14 Mar Patient access to data will bolster precision medicine, cancer moonshot, HHS chief DJ Patil says
The move to data-driven healthcare is spurring new applications and services to improve care delivery and patients’ ability to access and share their records.
The federal government is pursuing a fistful of bold visions to transform healthcare including the Precision Medicine Initiative and the National Cancer Moonshot, and for those to succeed patients are going to need the ability to access and share health data in new ways, according to three U.S. Department Health and Human Services officials.
“When patients are engaged in research and voluntarily sharing their health data with the research community, the opportunities for new discoveries at the intersection of human biology, behavior, genetics, and data science are unlimited,” wrote HHS CTO and Chief Data Scientist DJ Patil, Senior Advisor Claudia Williams and Precision Medicine Initiative project manager Stephanie Devaney.

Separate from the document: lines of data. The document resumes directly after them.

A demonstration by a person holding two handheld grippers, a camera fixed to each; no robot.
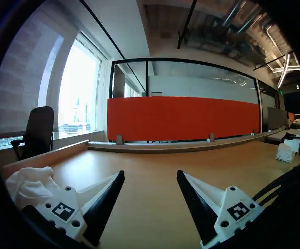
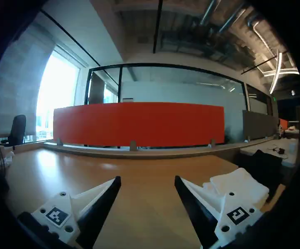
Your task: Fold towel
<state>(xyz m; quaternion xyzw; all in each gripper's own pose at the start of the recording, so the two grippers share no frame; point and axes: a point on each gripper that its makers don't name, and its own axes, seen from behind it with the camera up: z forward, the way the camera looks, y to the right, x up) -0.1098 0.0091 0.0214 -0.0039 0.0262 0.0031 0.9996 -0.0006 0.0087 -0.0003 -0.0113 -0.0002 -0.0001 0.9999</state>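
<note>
Above the table (image 1: 162, 159), left tool (image 1: 150, 171) and right tool (image 2: 147, 177) spread, empty; crumpled towel (image 1: 29, 184) beside the left

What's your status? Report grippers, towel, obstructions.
Left gripper open, empty. Right gripper open, empty. Crumpled white towel beside left gripper, untouched; folded white towel beside right. Nothing blocking on desk.

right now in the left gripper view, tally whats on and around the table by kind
white towel heaps: 2
black office chair: 1
orange divider panel: 1
wooden table: 1
total: 5
</note>
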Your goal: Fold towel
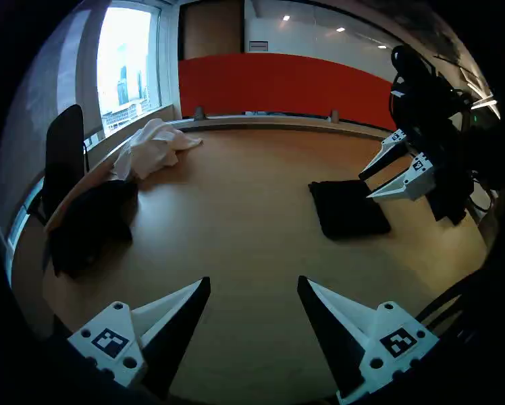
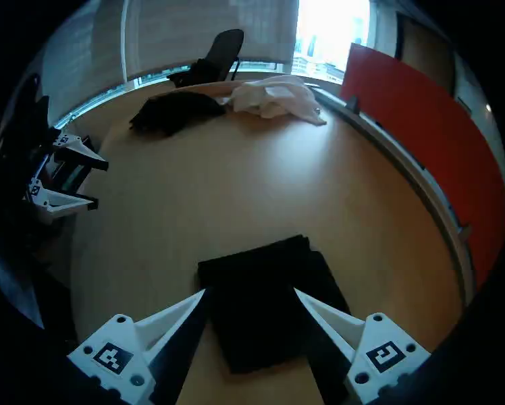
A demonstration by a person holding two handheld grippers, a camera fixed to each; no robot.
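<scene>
A black towel (image 1: 347, 208), folded into a flat rectangle, lies on the wooden table (image 1: 246, 216) at the right. In the right gripper view the same black towel (image 2: 259, 283) sits just beyond and partly between my right gripper's (image 2: 249, 293) open fingers, which hold nothing. The right gripper (image 1: 366, 187) hovers at the towel's right edge with its jaws apart. My left gripper (image 1: 252, 283) is open over bare table, well short of the towel, and it shows at the table's left edge as the left gripper (image 2: 102, 183).
A crumpled white cloth (image 1: 151, 148) (image 2: 276, 94) and a dark cloth heap (image 1: 90, 223) (image 2: 175, 108) lie at the table's far side by the window. A black chair (image 1: 63, 155) (image 2: 225, 47) stands behind them. A red wall panel (image 1: 286, 84) borders the table.
</scene>
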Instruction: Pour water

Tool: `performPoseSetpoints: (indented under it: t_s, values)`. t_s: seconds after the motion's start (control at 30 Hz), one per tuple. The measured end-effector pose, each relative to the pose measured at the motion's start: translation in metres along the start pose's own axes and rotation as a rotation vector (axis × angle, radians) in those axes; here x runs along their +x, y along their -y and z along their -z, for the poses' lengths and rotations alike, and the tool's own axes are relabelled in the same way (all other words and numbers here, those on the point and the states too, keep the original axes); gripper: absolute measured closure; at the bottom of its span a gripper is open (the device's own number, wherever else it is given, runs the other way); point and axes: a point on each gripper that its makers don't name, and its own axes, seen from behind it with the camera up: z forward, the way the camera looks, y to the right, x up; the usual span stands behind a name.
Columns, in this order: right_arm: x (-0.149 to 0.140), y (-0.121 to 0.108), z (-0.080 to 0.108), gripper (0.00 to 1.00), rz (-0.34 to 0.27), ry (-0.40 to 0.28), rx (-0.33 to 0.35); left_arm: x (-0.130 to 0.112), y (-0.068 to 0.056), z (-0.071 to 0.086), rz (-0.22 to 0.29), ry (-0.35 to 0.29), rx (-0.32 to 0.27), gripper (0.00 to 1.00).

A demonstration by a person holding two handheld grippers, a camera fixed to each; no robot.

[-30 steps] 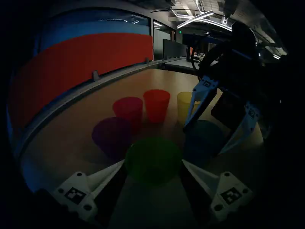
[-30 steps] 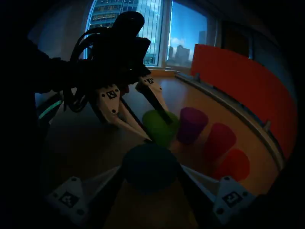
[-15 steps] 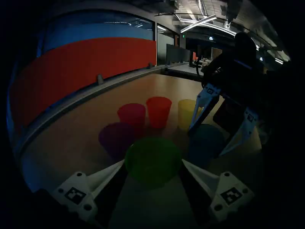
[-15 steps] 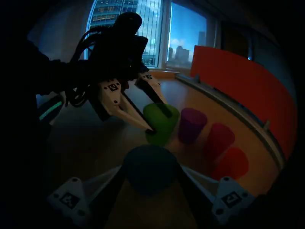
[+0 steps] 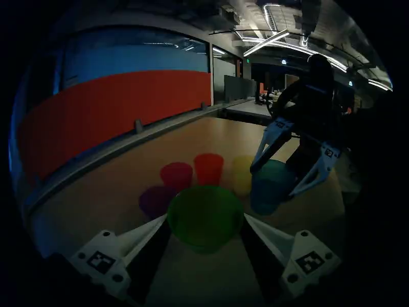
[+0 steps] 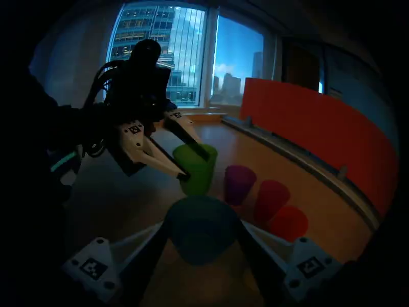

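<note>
Over the last second both held cups have been raised off the table (image 5: pixel 153 148), with the purple cup (image 5: pixel 156 199), pink cup (image 5: pixel 176 175), red cup (image 5: pixel 208 168) and yellow cup (image 5: pixel 241 174) left standing on it. The pour is therefore judged to be in preparation, no tilt being seen yet. The green cup (image 5: pixel 205 210) is clamped upright in the left tongs (image 5: pixel 205 221) at lower centre of the left gripper view, and the blue cup (image 6: pixel 202 220) is clamped likewise in the right tongs (image 6: pixel 202 230) at lower centre of the right gripper view; whether water is held in either cannot be told.
</note>
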Motion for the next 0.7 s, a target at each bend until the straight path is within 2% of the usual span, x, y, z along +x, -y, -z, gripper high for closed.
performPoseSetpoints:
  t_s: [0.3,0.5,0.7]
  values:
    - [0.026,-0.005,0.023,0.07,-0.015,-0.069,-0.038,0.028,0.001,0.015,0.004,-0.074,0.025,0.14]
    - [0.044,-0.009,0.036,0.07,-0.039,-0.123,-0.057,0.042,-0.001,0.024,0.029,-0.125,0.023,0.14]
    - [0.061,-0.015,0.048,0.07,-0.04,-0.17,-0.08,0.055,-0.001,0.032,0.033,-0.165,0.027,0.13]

The authors cited President Barack Obama’s Precision Medicine Initiative, an innovative approach that takes into account individual differences in people’s genes, environments, and lifestyles in treatment and research, and the National Cancer Moonshot, which leverages Big Data to find solutions to genetic abnormalities, as examples of data sharing to accelerate research and translate findings into new treatments.
HHS has been taking steps to enable the data sharing that PMI, the Cancer Moonshot, and key research projects will demand.
The agency recently issued guidance to clarify patient rights to access a variety of health information, including personal health records, the information in their health records, clinical laboratory test results, and genetic data. And earlier this month, the Food and Drug Administration held a workshop with patients and providers to understand the best ways to return information that is usable, meaningful, and actionable.